• What you have to do: Restate all of the data exactly.

• The data:
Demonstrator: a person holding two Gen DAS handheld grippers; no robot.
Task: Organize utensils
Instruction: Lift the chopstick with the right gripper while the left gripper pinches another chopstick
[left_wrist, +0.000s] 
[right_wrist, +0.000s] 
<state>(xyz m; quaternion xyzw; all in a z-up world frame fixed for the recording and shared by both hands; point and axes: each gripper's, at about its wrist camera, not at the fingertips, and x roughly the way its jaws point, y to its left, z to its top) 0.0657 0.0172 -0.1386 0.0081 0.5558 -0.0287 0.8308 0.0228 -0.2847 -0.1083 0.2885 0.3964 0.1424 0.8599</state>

• Response:
Demonstrator: a person holding two Gen DAS handheld grippers; no robot.
Task: Organize utensils
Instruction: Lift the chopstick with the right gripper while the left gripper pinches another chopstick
[left_wrist, +0.000s] 
[right_wrist, +0.000s] 
<state>(xyz m; quaternion xyzw; all in a z-up world frame fixed for the recording and shared by both hands; point and axes: each gripper's, at about its wrist camera, not at the fingertips, and x roughly the way its jaws point, y to its left, z to its top) 0.0657 0.0172 -0.1386 0.0081 0.5558 -0.0287 0.8308 0.0228 -0.2847 -0.1083 0.2885 0.3964 0.1424 0.8599</state>

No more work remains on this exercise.